▸ **Goal of the exercise**
When you repeat the entries below, please keep them exact and leave out the pictures.

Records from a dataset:
------------

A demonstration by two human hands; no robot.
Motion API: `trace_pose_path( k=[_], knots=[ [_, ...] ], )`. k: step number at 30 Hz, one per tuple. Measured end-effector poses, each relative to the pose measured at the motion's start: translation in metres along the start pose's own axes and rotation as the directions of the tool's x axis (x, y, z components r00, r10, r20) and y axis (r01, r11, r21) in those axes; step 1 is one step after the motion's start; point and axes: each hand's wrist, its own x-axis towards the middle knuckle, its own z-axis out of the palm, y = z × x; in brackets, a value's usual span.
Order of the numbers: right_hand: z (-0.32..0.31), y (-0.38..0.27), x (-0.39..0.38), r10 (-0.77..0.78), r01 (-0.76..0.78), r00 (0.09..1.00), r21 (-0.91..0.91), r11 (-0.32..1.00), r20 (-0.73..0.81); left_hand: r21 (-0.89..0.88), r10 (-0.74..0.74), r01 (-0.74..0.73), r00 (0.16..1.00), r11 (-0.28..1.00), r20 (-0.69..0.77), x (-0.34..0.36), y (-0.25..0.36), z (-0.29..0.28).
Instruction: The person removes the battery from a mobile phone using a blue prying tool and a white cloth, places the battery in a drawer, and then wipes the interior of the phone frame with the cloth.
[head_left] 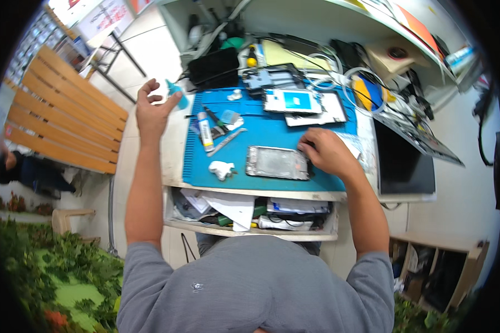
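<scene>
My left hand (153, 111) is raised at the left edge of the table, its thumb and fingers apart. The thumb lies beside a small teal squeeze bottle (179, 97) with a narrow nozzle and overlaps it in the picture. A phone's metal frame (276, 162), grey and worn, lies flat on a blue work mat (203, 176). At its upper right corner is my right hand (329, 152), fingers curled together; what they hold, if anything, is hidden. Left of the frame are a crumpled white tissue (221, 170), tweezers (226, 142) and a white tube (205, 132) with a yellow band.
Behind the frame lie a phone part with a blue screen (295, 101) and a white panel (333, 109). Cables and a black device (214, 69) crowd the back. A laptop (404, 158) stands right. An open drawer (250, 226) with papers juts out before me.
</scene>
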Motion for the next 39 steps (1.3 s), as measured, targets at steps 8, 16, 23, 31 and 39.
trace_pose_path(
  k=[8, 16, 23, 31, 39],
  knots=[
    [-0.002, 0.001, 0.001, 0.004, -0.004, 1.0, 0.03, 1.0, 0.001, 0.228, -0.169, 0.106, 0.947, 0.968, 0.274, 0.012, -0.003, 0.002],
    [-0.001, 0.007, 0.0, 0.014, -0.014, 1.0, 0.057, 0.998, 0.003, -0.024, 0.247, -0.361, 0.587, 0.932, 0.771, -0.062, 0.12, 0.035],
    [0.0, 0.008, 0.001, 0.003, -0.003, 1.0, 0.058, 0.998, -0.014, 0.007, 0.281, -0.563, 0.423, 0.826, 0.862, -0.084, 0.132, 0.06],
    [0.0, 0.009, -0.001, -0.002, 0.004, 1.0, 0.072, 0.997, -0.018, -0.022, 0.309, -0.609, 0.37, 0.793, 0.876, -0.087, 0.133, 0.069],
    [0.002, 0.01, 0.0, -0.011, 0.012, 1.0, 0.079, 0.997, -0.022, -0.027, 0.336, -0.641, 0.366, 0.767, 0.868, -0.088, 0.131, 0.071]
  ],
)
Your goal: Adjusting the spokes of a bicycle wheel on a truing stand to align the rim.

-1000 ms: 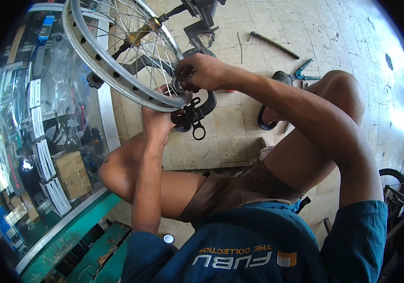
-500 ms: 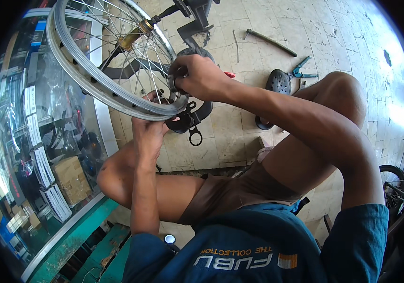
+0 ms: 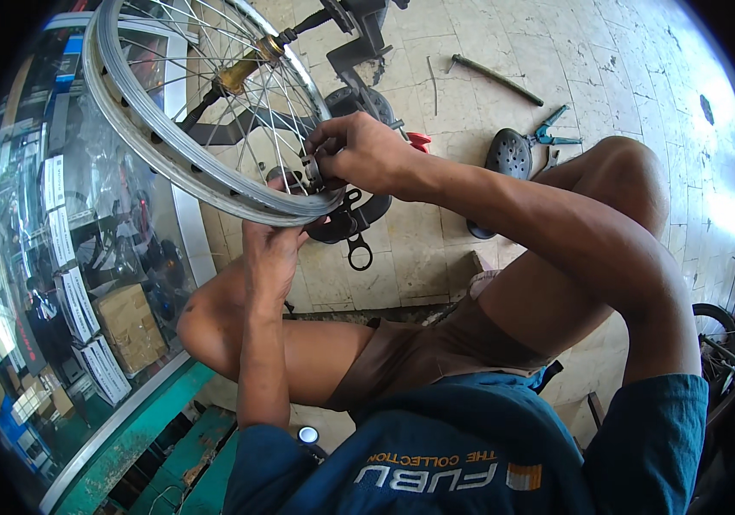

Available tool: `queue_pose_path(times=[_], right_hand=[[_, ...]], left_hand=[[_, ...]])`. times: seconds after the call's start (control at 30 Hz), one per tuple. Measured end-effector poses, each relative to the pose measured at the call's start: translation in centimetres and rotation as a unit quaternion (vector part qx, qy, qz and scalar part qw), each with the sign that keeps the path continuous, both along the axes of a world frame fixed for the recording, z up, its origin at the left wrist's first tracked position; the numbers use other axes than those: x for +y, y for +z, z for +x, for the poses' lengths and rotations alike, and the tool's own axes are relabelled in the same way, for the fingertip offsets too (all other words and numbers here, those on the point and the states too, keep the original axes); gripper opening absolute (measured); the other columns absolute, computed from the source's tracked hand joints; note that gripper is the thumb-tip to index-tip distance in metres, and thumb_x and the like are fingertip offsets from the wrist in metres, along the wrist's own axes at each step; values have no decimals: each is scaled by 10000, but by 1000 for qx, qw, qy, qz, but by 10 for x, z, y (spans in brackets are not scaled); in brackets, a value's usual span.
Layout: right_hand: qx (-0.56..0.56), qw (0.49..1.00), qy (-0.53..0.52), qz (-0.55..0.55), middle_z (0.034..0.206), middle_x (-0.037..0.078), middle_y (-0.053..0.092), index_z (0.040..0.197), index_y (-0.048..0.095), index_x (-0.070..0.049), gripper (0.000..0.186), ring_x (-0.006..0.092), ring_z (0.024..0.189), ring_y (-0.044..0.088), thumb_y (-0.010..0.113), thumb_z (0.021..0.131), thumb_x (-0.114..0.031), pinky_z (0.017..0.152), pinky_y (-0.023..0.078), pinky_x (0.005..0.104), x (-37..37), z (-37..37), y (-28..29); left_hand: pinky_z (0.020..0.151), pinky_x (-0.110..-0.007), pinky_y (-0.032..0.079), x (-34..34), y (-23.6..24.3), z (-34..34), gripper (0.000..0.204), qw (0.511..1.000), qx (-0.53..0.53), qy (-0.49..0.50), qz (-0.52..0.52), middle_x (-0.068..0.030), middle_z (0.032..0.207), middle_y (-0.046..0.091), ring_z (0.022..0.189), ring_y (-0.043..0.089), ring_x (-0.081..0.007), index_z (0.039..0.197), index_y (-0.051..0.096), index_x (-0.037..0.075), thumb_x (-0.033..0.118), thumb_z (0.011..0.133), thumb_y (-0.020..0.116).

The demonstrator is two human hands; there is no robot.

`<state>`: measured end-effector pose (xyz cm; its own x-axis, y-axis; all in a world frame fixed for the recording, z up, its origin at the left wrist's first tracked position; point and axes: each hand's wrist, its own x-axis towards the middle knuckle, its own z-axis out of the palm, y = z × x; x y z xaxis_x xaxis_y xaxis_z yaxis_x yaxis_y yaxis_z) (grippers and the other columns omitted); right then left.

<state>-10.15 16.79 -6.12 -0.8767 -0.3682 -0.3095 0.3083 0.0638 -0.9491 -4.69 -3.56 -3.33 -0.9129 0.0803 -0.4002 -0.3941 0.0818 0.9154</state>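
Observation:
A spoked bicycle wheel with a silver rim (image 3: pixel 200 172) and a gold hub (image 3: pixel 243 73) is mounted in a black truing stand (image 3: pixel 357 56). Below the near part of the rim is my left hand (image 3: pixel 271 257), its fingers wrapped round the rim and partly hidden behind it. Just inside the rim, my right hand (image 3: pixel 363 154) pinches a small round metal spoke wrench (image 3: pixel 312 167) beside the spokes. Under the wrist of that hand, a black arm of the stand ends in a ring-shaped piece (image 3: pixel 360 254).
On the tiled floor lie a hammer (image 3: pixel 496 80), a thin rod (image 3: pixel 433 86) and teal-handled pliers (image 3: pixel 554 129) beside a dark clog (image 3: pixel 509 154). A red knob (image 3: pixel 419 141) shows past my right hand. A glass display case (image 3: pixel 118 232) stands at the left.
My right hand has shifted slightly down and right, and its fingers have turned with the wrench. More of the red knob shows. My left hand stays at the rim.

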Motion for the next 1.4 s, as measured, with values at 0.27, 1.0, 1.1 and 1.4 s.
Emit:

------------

▸ **Exercise result**
A demonstration by two human hands; no robot.
Motion API: `trace_pose_path( k=[_], knots=[ [_, ...] ], )`. k: step number at 30 Hz, one per tuple. Measured end-effector poses, each relative to the pose measured at the motion's start: translation in metres along the start pose's own axes and rotation as the directions of the tool's x axis (x, y, z components r00, r10, r20) and y axis (r01, r11, r21) in those axes; step 1 is one step after the motion's start; point and axes: each hand's wrist, its own x-axis towards the middle knuckle, its own z-axis out of the palm, y = z × x; in brackets, a value's usual span.
Order of the numbers: right_hand: z (-0.32..0.31), y (-0.38..0.27), x (-0.39..0.38), r10 (-0.77..0.78), r01 (-0.76..0.78), r00 (0.09..1.00), r21 (-0.91..0.91), r11 (-0.32..1.00), r20 (-0.73..0.81); left_hand: r21 (-0.89..0.88), r10 (-0.74..0.74), r01 (-0.74..0.73), r00 (0.16..1.00), r11 (-0.28..1.00), r20 (-0.69..0.77), x (-0.34..0.36), y (-0.25..0.36), z (-0.29..0.28).
Instruction: The person removes the battery from a mobile phone using a blue prying tool and a white cloth, places the battery in a drawer, and then wipes the interior of the phone frame with the cloth.
[head_left] 
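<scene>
My left hand (153, 111) is raised at the left edge of the table, its thumb and fingers apart. The thumb lies beside a small teal squeeze bottle (179, 97) with a narrow nozzle and overlaps it in the picture. A phone's metal frame (276, 162), grey and worn, lies flat on a blue work mat (203, 176). At its upper right corner is my right hand (329, 152), fingers curled together; what they hold, if anything, is hidden. Left of the frame are a crumpled white tissue (221, 170), tweezers (226, 142) and a white tube (205, 132) with a yellow band.
Behind the frame lie a phone part with a blue screen (295, 101) and a white panel (333, 109). Cables and a black device (214, 69) crowd the back. A laptop (404, 158) stands right. An open drawer (250, 226) with papers juts out before me.
</scene>
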Motion for the next 39 steps (1.3 s), as measured, targets at steps 8, 16, 23, 31 and 39.
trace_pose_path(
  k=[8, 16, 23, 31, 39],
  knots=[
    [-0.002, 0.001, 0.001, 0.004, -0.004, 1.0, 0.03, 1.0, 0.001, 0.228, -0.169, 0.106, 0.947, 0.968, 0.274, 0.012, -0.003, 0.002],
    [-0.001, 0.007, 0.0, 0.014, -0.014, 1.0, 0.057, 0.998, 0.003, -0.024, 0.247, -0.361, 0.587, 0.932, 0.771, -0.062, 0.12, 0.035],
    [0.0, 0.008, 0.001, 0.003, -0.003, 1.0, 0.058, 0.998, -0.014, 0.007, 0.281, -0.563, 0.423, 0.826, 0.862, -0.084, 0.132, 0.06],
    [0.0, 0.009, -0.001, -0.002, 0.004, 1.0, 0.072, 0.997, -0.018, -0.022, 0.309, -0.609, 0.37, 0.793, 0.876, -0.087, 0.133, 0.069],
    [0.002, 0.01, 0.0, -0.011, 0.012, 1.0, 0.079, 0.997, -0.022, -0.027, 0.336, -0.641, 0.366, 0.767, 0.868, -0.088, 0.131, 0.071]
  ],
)
Your goal: Adjusting the spokes of a bicycle wheel on a truing stand to align the rim.

-1000 ms: 
-500 ms: 
+0 ms: 

Available tool: `queue_pose_path(times=[_], right_hand=[[_, ...]], left_hand=[[_, ...]])`. times: seconds after the call's start (control at 30 Hz), one per tuple. Measured end-effector poses, each relative to the pose measured at the call's start: translation in centimetres and rotation as a unit quaternion (vector part qx, qy, qz and scalar part qw), each with the sign that keeps the path continuous, both along the axes of a world frame fixed for the recording, z up, its origin at the left wrist's first tracked position; the numbers use other axes than those: x for +y, y for +z, z for +x, for the poses' lengths and rotations alike, and the tool's own axes are relabelled in the same way, for the fingertip offsets too (all other words and numbers here, those on the point and the states too, keep the original axes); gripper opening absolute (measured); the other columns absolute, computed from the source's tracked hand joints; note that gripper is the thumb-tip to index-tip distance in metres, and thumb_x and the like are fingertip offsets from the wrist in metres, along the wrist's own axes at each step; values have no decimals: each is scaled by 10000, but by 1000 for qx, qw, qy, qz, but by 10 for x, z, y (spans in brackets are not scaled); in brackets, a value's usual span.
Layout: right_hand: qx (-0.56..0.56), qw (0.49..1.00), qy (-0.53..0.52), qz (-0.55..0.55), middle_z (0.034..0.206), middle_x (-0.037..0.078), middle_y (-0.053..0.092), index_z (0.040..0.197), index_y (-0.048..0.095), index_x (-0.070..0.049), gripper (0.000..0.186), ring_x (-0.006..0.092), ring_z (0.024..0.189), ring_y (-0.044..0.088), thumb_y (-0.010..0.113), thumb_z (0.021..0.131), thumb_x (-0.114..0.031), pinky_z (0.017..0.152), pinky_y (-0.023..0.078), pinky_x (0.005..0.104), x (-37..37), z (-37..37), y (-28..29); left_hand: pinky_z (0.020..0.151), pinky_x (-0.110..-0.007), pinky_y (-0.032..0.079), x (-34..34), y (-23.6..24.3), z (-34..34), gripper (0.000..0.204), qw (0.511..1.000), qx (-0.53..0.53), qy (-0.49..0.50), qz (-0.52..0.52), middle_x (-0.068..0.030), middle_z (0.032..0.207), middle_y (-0.046..0.091), ring_z (0.022..0.189), ring_y (-0.043..0.089), ring_x (-0.081..0.007), index_z (0.039..0.197), index_y (-0.051..0.096), index_x (-0.037..0.075), thumb_x (-0.033..0.118), thumb_z (0.011..0.133), thumb_y (-0.020..0.116).

The demonstrator is two human hands; there is no robot.

`<state>`: measured end-effector pose (xyz cm; its own x-axis, y-axis; all in a world frame fixed for the recording, z up, its origin at the left wrist's first tracked position; point and axes: each hand's wrist, its own x-axis towards the middle knuckle, its own z-axis out of the palm, y = z × x; x y z xaxis_x xaxis_y xaxis_z yaxis_x yaxis_y yaxis_z) (grippers and the other columns omitted); right then left.

<state>-10.15 16.79 -6.12 -0.8767 -0.3682 -0.3095 0.3083 0.0638 -0.9491 -4.69 -3.56 -3.33 -0.9129 0.0803 -0.4002 -0.3941 0.0818 0.9154</state>
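Observation:
A spoked bicycle wheel with a silver rim (image 3: pixel 200 172) and a gold hub (image 3: pixel 243 73) is mounted in a black truing stand (image 3: pixel 357 56). Below the near part of the rim is my left hand (image 3: pixel 271 257), its fingers wrapped round the rim and partly hidden behind it. Just inside the rim, my right hand (image 3: pixel 363 154) pinches a small round metal spoke wrench (image 3: pixel 312 167) beside the spokes. Under the wrist of that hand, a black arm of the stand ends in a ring-shaped piece (image 3: pixel 360 254).
On the tiled floor lie a hammer (image 3: pixel 496 80), a thin rod (image 3: pixel 433 86) and teal-handled pliers (image 3: pixel 554 129) beside a dark clog (image 3: pixel 509 154). A red knob (image 3: pixel 419 141) shows past my right hand. A glass display case (image 3: pixel 118 232) stands at the left.
My right hand has shifted slightly down and right, and its fingers have turned with the wrench. More of the red knob shows. My left hand stays at the rim.
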
Motion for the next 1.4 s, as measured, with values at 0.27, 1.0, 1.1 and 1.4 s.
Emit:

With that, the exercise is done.